* [Your instructions] Beginning with the line that holds "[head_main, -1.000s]" and ending with the last line below, please copy every line exactly, add nothing, and leave out the pictures.

+ + + + +

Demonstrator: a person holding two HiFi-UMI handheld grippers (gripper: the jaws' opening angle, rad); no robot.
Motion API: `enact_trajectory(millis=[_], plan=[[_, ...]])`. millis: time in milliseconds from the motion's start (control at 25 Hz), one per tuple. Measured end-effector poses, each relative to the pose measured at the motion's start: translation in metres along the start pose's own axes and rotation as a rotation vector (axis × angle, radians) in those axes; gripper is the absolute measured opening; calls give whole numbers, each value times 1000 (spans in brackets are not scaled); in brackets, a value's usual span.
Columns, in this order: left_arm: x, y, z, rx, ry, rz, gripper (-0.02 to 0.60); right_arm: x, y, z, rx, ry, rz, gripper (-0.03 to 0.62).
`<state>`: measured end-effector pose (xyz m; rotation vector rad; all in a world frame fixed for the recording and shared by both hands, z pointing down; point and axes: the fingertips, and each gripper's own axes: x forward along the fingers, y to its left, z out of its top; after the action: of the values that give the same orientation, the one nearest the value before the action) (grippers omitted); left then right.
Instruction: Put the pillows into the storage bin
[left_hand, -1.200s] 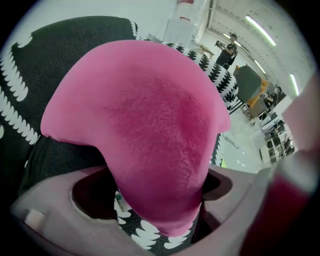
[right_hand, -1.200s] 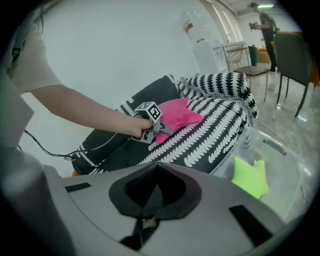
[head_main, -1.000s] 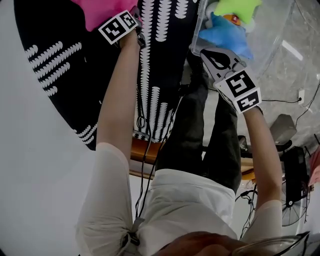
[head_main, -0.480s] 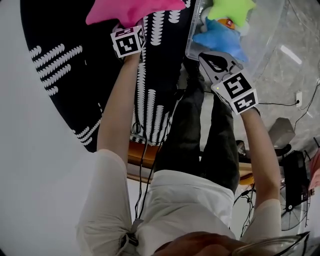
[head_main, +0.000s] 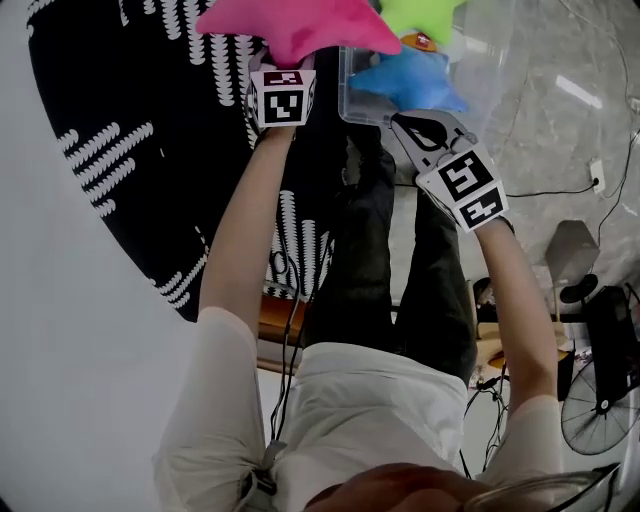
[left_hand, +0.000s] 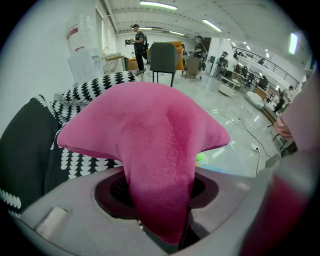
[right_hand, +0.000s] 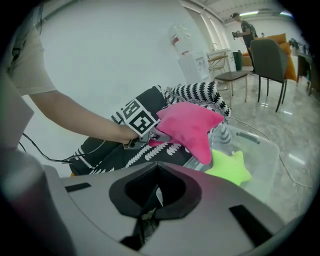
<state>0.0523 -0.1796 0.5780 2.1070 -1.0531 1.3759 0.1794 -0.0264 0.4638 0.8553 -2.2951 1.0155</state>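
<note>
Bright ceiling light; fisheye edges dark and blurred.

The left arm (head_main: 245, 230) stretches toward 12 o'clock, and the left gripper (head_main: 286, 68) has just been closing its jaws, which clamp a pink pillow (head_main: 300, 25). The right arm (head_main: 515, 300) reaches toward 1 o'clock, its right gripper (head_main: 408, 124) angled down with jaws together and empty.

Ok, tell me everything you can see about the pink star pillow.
The pink star pillow is a plush, fuzzy-looking magenta star with blunt points. One point is pinched in the left tongs, which have just been closing further on it; the rest is held in the air above the black patterned cloth, beside the clear storage bin. Nothing else touches it.
</note>
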Motion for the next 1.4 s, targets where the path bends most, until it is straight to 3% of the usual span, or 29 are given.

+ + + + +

* [Answer box]
[head_main, -1.000s] 
[head_main, -0.480s] 
[head_main, +0.000s] 
[left_hand, +0.000s] 
[right_hand, +0.000s] 
<state>0.0523 -0.1796 0.5780 2.1070 -1.0531 1.3759 0.1794 -0.0264 0.4638 0.8553 -2.2951 1.0155</state>
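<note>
Bright ceiling light; fisheye edges dark and blurred.

The left arm (head_main: 245, 230) stretches toward 12 o'clock, and the left gripper (head_main: 286, 68) has just been closing its jaws, which clamp a pink pillow (head_main: 300, 25). The right arm (head_main: 515, 300) reaches toward 1 o'clock, its right gripper (head_main: 408, 124) angled down with jaws together and empty.

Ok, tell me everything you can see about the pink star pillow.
The pink star pillow is a plush, fuzzy-looking magenta star with blunt points. One point is pinched in the left tongs, which have just been closing further on it; the rest is held in the air above the black patterned cloth, beside the clear storage bin. Nothing else touches it.
</note>
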Motion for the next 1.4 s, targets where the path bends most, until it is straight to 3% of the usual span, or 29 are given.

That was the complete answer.